Spahn plant „Faire-Kassenwahl-Gesetz“
Gesundheitsminister will mehr Möglichkeiten für gesetzlich Versicherte – AOK betroffen
BERLIN (AFP/dpa/ank) - Bundesgesundheitsminister Jens Spahn (CDU) will den gesetzlich Krankenversicherten größere Wahlmöglichkeiten geben. Mit dem sogenannten „Faire-Kassenwahl-Gesetz“will Spahn die meisten regionalen Kassen bundesweit öffnen, wie am Montag aus dem Gesundheitsministerium verlautete. Nur Betriebskrankenkassen mit enger Bindung an ein Unternehmen sollen verschont bleiben. Die Verpflichtung, bundesweit Versicherte aufzunehmen, würde unter anderem für die Allgemeinen Ortskrankenkassen (AOK) gelten, bei denen fast ein Drittel der Bevölkerung versichert ist. Sie sind bislang als elf jeweils regional tätige Kassen organisiert. Die großen Kassen reagierten mit Zustimmung, die AOKen ablehnend.

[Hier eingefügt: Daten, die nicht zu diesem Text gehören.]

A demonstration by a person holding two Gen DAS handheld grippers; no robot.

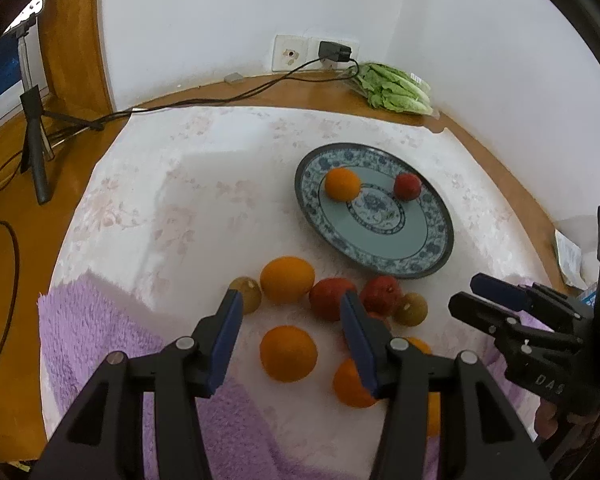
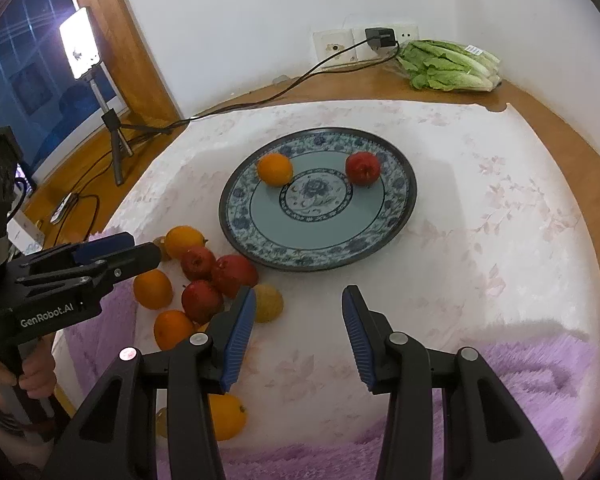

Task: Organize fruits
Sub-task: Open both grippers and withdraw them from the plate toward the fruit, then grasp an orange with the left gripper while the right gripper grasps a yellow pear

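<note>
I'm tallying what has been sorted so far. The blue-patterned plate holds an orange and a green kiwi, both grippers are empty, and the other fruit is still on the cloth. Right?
Not quite: beside the orange on the plate sits a red apple, not a kiwi, as the right wrist view shows. The rest holds: left gripper and right gripper are empty.

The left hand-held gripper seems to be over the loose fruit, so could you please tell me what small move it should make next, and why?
Probably lower the left hand-held gripper onto the orange lying between its open, empty jaws; the plate holds only one orange and one apple so far.
</note>
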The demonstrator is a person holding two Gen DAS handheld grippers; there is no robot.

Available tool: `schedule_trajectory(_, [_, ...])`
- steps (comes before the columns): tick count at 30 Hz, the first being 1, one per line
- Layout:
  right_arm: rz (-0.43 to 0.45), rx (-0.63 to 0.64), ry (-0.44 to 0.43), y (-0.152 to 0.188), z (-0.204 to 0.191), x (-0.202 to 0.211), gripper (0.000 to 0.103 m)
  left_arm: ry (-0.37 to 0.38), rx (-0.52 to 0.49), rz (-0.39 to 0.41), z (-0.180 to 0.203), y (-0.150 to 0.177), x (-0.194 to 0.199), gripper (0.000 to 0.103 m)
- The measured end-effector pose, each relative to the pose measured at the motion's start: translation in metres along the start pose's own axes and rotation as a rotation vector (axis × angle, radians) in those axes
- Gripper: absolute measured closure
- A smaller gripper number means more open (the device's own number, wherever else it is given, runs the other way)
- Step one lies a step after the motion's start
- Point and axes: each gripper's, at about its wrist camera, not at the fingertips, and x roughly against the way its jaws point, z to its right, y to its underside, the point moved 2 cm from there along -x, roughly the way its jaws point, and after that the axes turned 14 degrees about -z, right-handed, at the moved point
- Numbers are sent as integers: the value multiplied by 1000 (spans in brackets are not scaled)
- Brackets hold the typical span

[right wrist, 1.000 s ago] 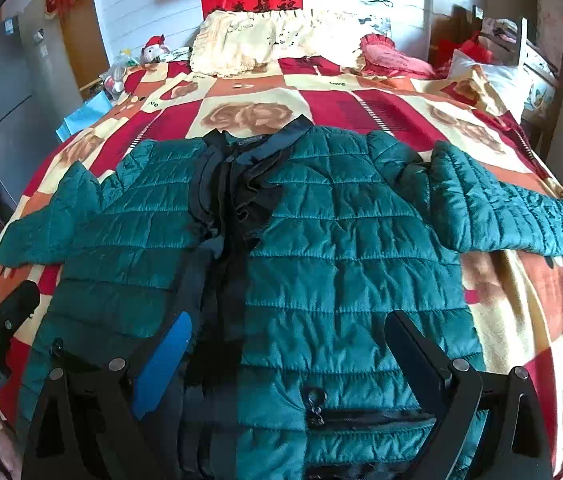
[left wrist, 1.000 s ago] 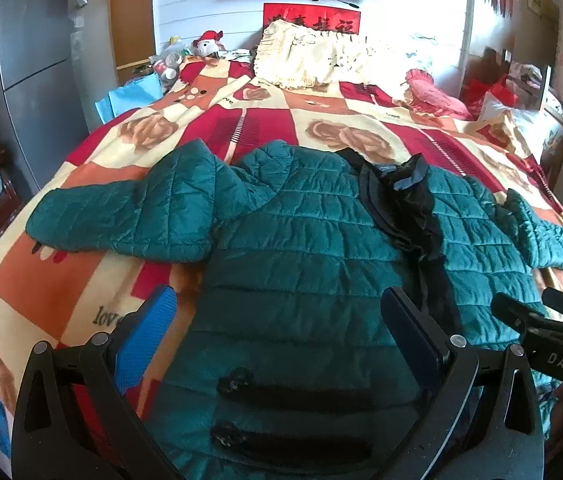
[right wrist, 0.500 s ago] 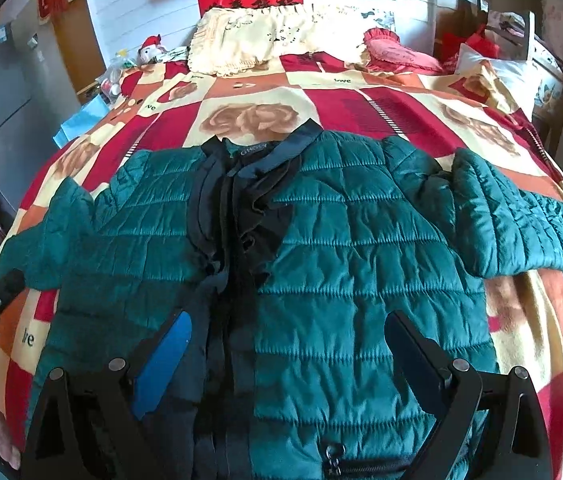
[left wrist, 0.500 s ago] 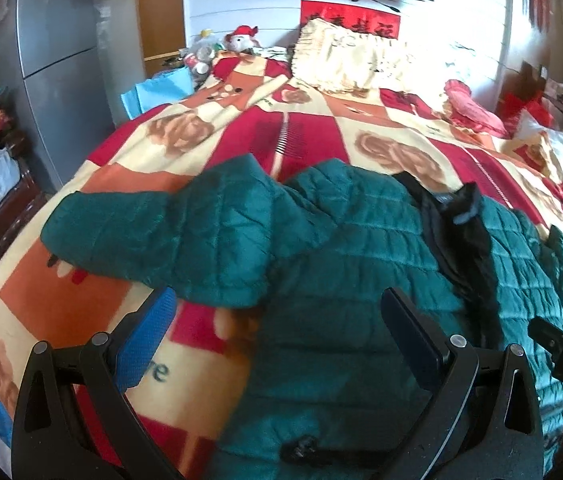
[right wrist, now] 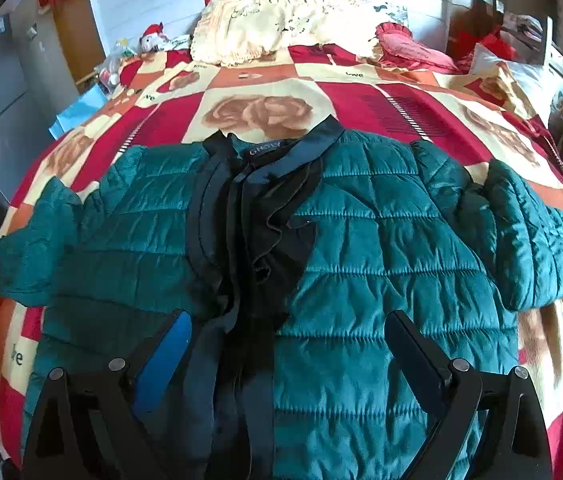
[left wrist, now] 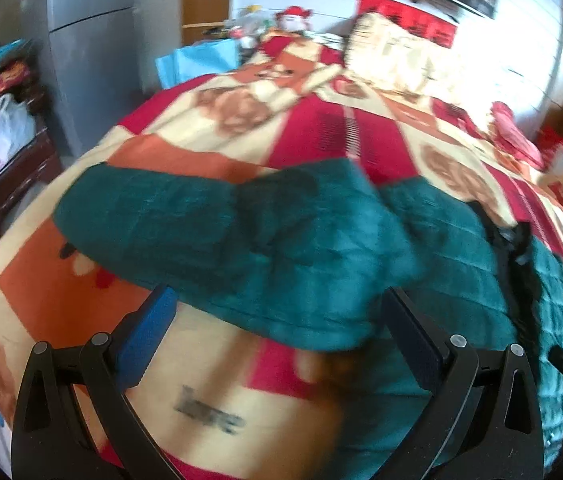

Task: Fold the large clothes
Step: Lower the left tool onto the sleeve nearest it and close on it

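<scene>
Jacket (right wrist: 361, 280) spread front-up on bed (right wrist: 361, 96), sleeves out to both sides. Left claw (left wrist: 277, 320) apart, empty, facing left sleeve (left wrist: 185, 232). Right claw (right wrist: 287, 340) apart, empty, over jacket front. Grip sleeve near cuff; fold flat across chest, avoiding bunching.

The left black plastic two-finger gripper (left wrist: 277, 328) has triangular cut-outs, round silver screws, and one bright blue finger pad (left wrist: 146, 338). The right black plastic two-finger gripper (right wrist: 287, 350) looks the same, with a dark pad (right wrist: 413, 354) opposite the blue one.
</scene>
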Motion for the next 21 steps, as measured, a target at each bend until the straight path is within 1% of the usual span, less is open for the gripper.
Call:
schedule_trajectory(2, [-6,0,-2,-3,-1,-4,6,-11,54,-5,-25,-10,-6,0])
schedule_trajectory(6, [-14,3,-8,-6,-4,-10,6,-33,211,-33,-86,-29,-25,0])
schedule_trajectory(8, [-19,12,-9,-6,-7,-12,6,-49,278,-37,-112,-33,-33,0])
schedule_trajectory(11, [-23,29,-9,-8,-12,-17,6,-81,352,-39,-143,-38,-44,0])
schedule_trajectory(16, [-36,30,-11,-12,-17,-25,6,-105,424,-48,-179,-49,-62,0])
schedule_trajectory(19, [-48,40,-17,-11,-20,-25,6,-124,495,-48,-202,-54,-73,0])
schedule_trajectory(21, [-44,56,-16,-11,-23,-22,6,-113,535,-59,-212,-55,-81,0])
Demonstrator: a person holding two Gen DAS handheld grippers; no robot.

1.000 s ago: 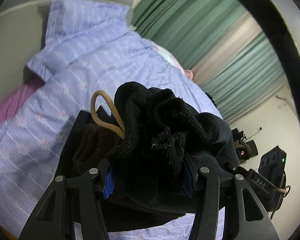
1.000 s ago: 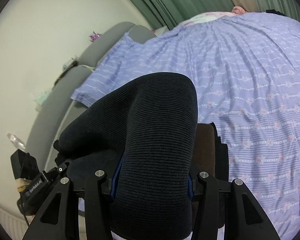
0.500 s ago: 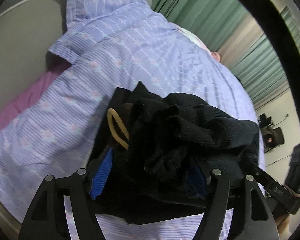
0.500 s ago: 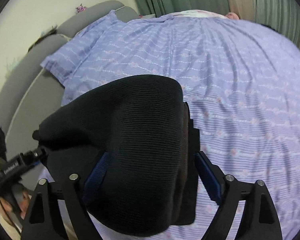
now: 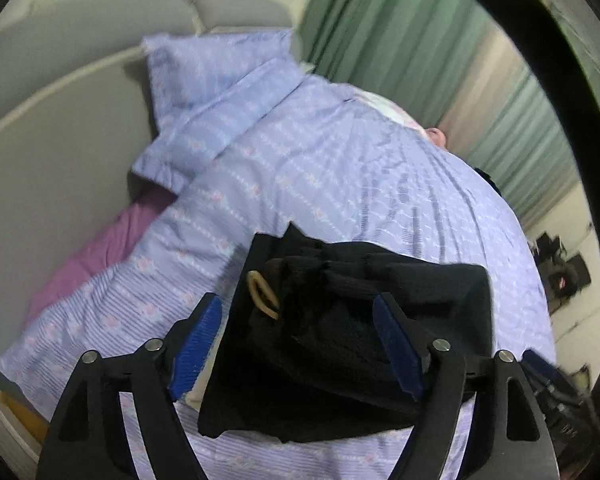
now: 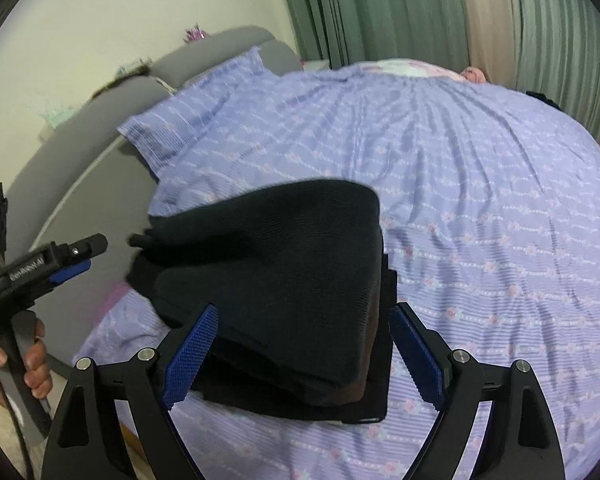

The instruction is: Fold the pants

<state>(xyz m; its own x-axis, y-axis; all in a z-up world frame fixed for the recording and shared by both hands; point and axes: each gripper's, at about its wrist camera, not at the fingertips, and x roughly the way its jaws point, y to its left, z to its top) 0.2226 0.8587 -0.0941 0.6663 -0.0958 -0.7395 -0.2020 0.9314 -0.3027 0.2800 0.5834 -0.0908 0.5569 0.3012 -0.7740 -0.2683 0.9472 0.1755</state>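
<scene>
Lying folded on the bedspread (image 6: 480, 208), the black pants (image 6: 284, 280) sit between both spread, empty tools (image 5: 296, 344) (image 6: 300, 356).

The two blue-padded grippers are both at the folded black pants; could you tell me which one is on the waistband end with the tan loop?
The left gripper: the tan loop shows in its view only.

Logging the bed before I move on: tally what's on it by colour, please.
Black: 1, the folded black ribbed pants
Lilac: 2, the lilac patterned duvet and its matching lilac pillow
Purple: 1, the plain purple sheet
Total: 4
</scene>
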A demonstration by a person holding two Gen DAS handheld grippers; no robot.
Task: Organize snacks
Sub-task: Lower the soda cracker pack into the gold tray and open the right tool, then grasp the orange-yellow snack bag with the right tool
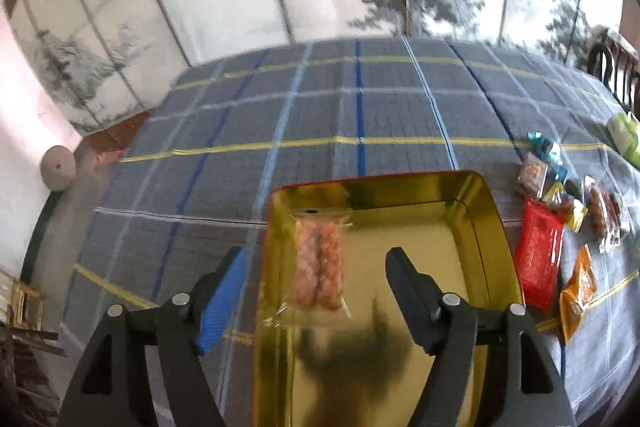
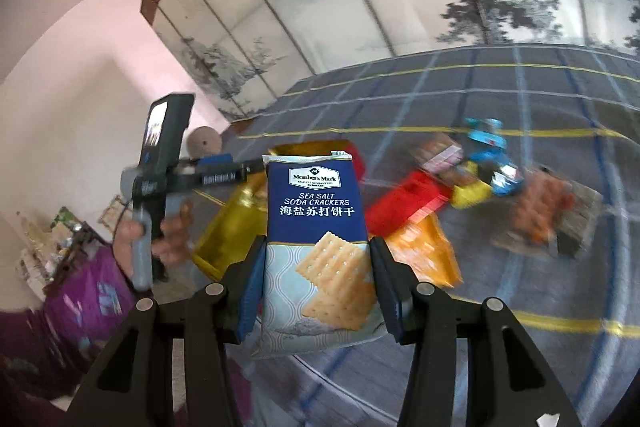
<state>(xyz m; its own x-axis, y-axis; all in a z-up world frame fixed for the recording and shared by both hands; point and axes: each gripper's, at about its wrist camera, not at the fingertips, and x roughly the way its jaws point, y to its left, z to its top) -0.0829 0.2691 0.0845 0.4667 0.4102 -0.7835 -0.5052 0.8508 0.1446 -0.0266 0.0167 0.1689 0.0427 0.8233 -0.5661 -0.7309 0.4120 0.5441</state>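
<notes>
A gold tin box (image 1: 476,227) stands open on the plaid tablecloth. A clear packet of pink sausages (image 1: 320,263) lies along the box's left side. My left gripper (image 1: 316,271) is open and empty, hovering over the box with the packet between and beyond its fingers. My right gripper (image 2: 316,267) is shut on a blue pack of sea salt soda crackers (image 2: 320,243), held upright above the table. The gold box (image 2: 232,223) shows behind the crackers in the right wrist view, with the other hand-held gripper (image 2: 160,163) over it.
Loose snacks lie right of the box: a red packet (image 1: 538,255), an orange packet (image 1: 578,287), blue and brown packets (image 1: 536,167), a green-white pack (image 1: 624,135). The same pile shows in the right wrist view (image 2: 460,195). A painted screen stands behind the table.
</notes>
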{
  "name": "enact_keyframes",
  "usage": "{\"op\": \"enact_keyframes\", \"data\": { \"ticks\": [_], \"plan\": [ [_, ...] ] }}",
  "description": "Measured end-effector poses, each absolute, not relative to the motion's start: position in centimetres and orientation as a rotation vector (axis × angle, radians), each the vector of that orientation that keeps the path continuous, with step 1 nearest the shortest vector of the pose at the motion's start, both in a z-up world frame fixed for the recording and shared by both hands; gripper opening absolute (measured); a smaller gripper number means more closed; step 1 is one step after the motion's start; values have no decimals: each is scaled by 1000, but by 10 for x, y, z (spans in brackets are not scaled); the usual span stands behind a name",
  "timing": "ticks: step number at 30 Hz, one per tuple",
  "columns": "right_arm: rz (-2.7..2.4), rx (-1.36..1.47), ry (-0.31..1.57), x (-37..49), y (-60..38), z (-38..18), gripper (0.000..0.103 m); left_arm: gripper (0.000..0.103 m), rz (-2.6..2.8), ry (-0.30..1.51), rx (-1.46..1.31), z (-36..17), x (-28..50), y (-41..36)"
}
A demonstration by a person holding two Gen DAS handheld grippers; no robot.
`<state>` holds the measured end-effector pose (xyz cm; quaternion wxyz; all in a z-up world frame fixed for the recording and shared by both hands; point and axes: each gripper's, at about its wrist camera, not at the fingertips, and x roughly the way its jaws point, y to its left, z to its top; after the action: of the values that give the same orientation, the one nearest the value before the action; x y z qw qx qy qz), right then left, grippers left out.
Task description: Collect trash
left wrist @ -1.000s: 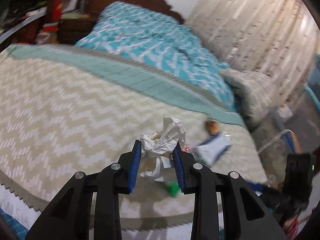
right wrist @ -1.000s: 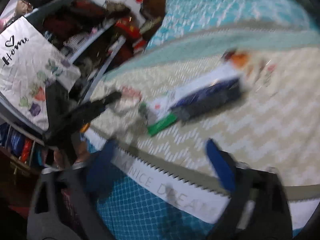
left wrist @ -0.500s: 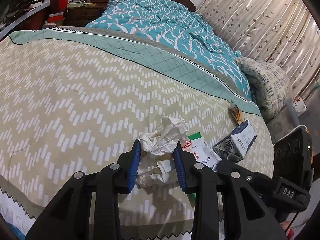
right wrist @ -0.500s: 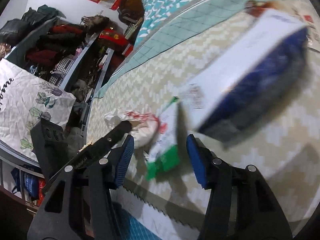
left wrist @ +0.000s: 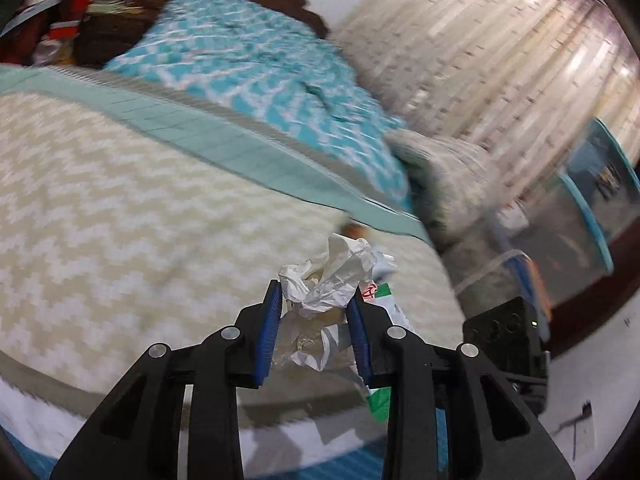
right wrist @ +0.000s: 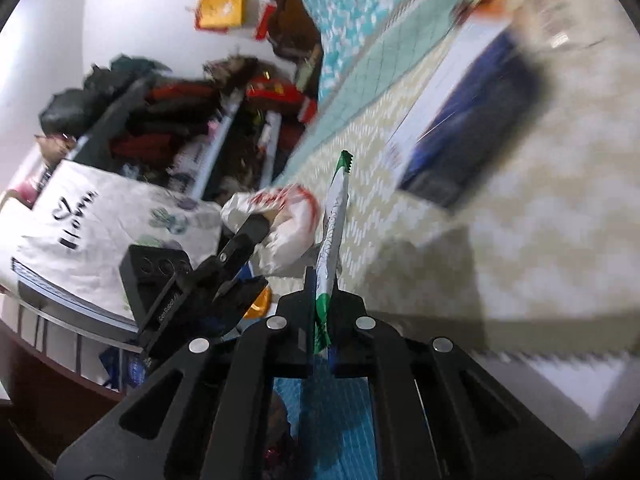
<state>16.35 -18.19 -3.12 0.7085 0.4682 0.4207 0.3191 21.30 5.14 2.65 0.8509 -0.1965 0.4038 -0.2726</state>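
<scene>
My left gripper (left wrist: 314, 300) is shut on a wad of crumpled white paper and plastic (left wrist: 332, 276), held just above the chevron bedspread (left wrist: 140, 208). In the right wrist view my right gripper (right wrist: 322, 284) is shut on a flat white and green wrapper (right wrist: 334, 216) that stands up edgewise between its pads. That wrapper (left wrist: 380, 398) also shows beside the wad in the left view. The left gripper with its white wad (right wrist: 276, 220) appears just to the left of the wrapper. A blue and white carton (right wrist: 464, 120) lies farther out on the bed, with an orange scrap (right wrist: 486, 2) beyond it.
A teal patterned quilt (left wrist: 256, 60) and a pillow (left wrist: 444, 168) lie at the head of the bed. Curtains (left wrist: 500, 60) hang on the right, with bins (left wrist: 580, 216) below them. Cluttered shelves (right wrist: 192, 112) and a printed cloth (right wrist: 100, 216) stand left of the bed.
The right gripper's jaws closed onto the white and green wrapper and lifted it edgewise off the bed. The left gripper kept hold of the wad and shifted a little.
</scene>
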Motion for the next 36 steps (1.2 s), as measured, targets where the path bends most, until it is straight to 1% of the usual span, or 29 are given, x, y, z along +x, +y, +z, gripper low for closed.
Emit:
{"op": "enact_keyframes", "data": {
  "ticks": [5,11,12,16,19,22,24,26,27,28,30,32,33,34,36],
  "plan": [
    [591,1095,792,110,-276,-25,7,30,-725,903,-322,43,198,-37],
    [280,1106,604,27,-421,-21,7,30,-931,993,-135,43,183,-200],
    [233,1102,583,16,-443,-21,7,30,-972,1007,-93,42,179,-239],
    [-18,1082,508,-39,-529,-26,7,30,-1069,1055,2,31,165,-344],
    [-151,1065,498,-66,-570,-34,7,30,-1124,1093,70,17,150,-418],
    [-246,1032,525,-86,-609,-49,7,31,-1161,1107,130,7,136,-474],
    [-279,1004,563,-89,-624,-56,11,31,-1172,1114,161,2,129,-503],
    [-282,993,596,-88,-634,-63,11,33,-1168,1119,192,-5,123,-528],
    [-282,992,601,-85,-638,-65,11,39,-1155,1120,213,-10,122,-540],
    [-288,987,606,-88,-651,-67,11,56,-1141,1121,227,-13,121,-547],
    [-294,971,607,-90,-660,-71,11,71,-1101,1107,251,-18,120,-555],
    [-283,973,603,-87,-663,-74,12,71,-1092,1109,259,-24,120,-561],
    [-277,974,601,-83,-664,-75,22,71,-1089,1118,256,-26,121,-560],
    [-277,971,601,-81,-664,-75,50,71,-1085,1121,254,-27,122,-559],
    [-312,946,570,-79,-660,-69,92,71,-1081,1114,242,-26,125,-553]
  ]
}}
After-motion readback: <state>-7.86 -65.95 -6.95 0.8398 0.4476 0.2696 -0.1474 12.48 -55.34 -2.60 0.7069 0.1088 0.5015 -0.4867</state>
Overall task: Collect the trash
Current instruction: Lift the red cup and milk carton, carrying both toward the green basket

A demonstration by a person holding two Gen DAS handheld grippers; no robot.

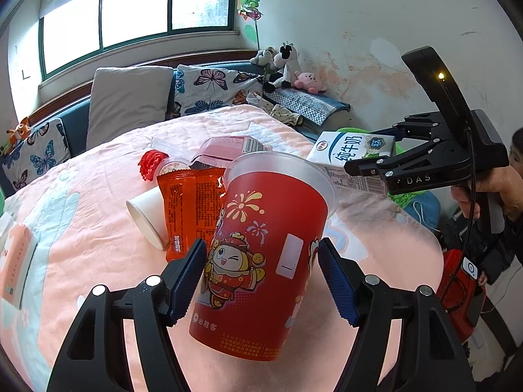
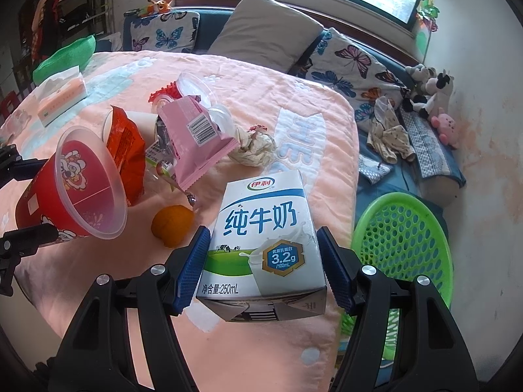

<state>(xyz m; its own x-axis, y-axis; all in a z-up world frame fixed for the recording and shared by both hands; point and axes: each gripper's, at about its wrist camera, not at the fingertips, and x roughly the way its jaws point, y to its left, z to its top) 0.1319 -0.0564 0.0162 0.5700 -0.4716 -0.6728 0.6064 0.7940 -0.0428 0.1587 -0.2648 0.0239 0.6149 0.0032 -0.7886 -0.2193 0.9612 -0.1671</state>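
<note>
My left gripper (image 1: 261, 281) is shut on a red plastic cup (image 1: 264, 254) with cartoon print and holds it tilted above the pink blanket; the cup also shows in the right wrist view (image 2: 75, 192). My right gripper (image 2: 261, 268) is shut on a white and blue milk carton (image 2: 264, 238) and holds it over the bed's edge; the carton shows in the left wrist view (image 1: 353, 153) too. A green perforated basket (image 2: 405, 254) stands on the floor to the right of the carton.
On the blanket lie an orange snack bag (image 2: 127, 150), a pink wrapper (image 2: 196, 134), a white paper cup (image 1: 147, 215), crumpled paper (image 2: 255, 147), an orange fruit (image 2: 173, 225), a red mesh (image 1: 152, 163) and a tissue pack (image 2: 62, 98). Pillows and plush toys line the back.
</note>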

Ziel des Reformvorhabens ist laut Ministerium „die vollständige Wahlfreiheit für alle Mitglieder“der gesetzlichen Krankenversicherungen (GKV). „Es ist nur schwer zu vermitteln, warum einem gesetzlich Versicherten attraktive Zusatzleistungen, bestimmte Wahltarife oder günstigere Beiträge verwehrt werden, weil er scheinbar am falschen Ort wohnt“, schrieb Spahn in einem Gastbeitrag für das „Handelsblatt“vom Montag.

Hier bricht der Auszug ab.